*Exercise aim*
Using the material below, return exactly the lines between the one holding "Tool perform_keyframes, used" and the one holding "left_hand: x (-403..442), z", inclusive, and no others.

Material to process below:

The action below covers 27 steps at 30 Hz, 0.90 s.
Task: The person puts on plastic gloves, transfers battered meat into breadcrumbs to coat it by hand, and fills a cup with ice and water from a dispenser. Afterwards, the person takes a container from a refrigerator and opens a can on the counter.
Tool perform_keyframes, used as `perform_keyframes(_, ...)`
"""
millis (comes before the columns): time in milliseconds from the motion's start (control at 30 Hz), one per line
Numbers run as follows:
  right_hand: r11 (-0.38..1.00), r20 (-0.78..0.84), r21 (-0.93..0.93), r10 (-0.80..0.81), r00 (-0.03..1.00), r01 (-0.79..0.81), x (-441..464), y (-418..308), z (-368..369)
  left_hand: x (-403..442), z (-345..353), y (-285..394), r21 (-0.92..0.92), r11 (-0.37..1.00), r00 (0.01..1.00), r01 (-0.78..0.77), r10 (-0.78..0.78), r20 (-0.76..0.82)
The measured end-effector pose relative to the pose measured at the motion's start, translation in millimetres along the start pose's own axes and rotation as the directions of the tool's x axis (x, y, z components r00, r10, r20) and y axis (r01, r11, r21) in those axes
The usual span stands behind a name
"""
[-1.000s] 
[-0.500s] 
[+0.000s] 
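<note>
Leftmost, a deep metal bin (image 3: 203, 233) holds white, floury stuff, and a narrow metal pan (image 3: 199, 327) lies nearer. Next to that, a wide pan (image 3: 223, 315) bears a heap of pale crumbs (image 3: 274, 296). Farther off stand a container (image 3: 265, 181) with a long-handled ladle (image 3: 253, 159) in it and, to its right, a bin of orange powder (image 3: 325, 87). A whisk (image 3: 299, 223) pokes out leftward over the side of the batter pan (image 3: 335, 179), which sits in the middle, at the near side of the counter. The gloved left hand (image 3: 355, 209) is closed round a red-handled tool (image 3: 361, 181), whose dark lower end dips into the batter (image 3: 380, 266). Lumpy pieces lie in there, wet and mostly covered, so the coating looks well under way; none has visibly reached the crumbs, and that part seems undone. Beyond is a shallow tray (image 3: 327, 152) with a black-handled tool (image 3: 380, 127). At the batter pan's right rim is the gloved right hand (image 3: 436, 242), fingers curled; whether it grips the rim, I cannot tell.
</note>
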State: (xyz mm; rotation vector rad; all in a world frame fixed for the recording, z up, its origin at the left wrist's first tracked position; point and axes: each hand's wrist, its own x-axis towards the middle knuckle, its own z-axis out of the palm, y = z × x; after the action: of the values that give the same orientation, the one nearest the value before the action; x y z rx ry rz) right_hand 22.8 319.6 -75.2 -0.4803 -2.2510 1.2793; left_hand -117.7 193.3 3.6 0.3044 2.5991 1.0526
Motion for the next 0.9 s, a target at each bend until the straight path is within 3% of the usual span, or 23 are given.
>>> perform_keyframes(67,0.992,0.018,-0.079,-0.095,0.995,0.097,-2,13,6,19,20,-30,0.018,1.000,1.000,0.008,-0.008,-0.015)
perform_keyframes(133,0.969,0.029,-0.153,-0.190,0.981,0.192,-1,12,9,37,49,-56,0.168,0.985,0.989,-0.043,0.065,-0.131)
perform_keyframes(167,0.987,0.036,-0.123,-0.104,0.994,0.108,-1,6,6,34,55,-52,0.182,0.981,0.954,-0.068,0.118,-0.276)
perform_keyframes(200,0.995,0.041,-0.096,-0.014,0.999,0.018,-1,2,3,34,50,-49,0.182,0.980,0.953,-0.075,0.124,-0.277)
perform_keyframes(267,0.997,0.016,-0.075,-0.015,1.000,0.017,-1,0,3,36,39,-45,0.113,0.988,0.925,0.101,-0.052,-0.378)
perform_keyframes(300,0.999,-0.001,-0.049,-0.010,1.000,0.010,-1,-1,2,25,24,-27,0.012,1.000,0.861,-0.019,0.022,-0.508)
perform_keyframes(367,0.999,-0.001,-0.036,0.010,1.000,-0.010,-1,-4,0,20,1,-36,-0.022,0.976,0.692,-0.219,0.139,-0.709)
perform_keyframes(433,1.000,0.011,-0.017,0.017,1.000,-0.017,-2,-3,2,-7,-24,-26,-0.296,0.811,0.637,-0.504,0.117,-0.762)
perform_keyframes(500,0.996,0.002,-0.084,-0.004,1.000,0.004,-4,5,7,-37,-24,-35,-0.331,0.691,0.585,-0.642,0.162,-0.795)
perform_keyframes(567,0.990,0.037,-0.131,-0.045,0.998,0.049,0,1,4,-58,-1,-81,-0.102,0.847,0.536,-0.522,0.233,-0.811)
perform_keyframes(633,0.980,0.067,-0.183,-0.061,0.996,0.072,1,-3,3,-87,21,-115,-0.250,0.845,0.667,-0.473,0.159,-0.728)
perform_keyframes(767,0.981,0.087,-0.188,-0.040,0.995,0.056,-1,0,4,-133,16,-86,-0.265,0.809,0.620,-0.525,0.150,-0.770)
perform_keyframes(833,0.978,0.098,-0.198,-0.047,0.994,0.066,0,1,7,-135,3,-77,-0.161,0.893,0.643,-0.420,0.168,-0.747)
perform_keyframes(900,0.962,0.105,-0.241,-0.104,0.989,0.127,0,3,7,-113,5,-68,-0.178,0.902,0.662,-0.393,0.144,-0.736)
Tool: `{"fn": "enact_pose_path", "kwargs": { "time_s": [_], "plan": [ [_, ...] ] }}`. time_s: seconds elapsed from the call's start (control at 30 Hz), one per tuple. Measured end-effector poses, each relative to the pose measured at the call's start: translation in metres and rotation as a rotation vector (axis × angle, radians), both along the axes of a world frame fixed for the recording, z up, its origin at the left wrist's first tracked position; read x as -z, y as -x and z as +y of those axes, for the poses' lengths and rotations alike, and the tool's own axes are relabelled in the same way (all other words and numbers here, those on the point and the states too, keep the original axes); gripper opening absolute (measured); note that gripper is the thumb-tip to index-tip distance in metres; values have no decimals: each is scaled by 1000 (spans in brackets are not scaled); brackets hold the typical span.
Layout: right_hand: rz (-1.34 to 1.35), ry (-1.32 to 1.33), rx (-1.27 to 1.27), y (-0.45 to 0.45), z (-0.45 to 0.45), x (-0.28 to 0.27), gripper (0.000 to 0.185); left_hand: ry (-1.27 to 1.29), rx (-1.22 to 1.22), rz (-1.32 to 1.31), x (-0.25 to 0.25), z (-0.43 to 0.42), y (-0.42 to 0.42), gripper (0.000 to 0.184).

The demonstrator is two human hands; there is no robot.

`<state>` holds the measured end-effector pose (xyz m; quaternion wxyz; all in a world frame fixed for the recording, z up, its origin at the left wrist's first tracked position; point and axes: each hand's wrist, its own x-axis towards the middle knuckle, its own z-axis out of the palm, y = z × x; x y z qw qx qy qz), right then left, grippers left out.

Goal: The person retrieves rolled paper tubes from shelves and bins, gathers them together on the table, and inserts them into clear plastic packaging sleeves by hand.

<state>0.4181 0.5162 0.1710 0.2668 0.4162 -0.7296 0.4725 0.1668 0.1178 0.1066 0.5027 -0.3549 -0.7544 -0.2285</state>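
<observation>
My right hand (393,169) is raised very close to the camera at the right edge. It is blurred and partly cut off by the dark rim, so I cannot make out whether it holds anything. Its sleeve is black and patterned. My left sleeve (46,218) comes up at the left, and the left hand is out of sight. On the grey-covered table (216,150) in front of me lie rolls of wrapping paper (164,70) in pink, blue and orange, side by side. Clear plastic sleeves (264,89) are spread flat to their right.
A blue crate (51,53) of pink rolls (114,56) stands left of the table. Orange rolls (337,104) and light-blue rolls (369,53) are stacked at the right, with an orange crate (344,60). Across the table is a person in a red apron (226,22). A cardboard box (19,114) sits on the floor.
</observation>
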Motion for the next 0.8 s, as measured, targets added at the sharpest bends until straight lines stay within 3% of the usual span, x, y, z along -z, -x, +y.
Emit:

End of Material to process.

*Result of the exercise*
Tool perform_keyframes, used as `perform_keyframes(_, ...)`
"""
millis (comes before the columns): time in milliseconds from the motion's start (control at 30 Hz), one per line
Numbers run as follows:
  right_hand: r11 (-0.38..1.00), r20 (-0.78..0.84), r21 (-0.93..0.93), r10 (-0.80..0.81), r00 (-0.03..1.00), r01 (-0.79..0.81), x (-441..464), y (-418..308), z (-368..369)
  left_hand: x (-403..442), z (-345..353), y (-285..394), r21 (-0.92..0.92), r11 (-0.37..1.00), r00 (0.01..1.00), r01 (-0.78..0.77), r10 (-0.78..0.78), r20 (-0.76..0.82)

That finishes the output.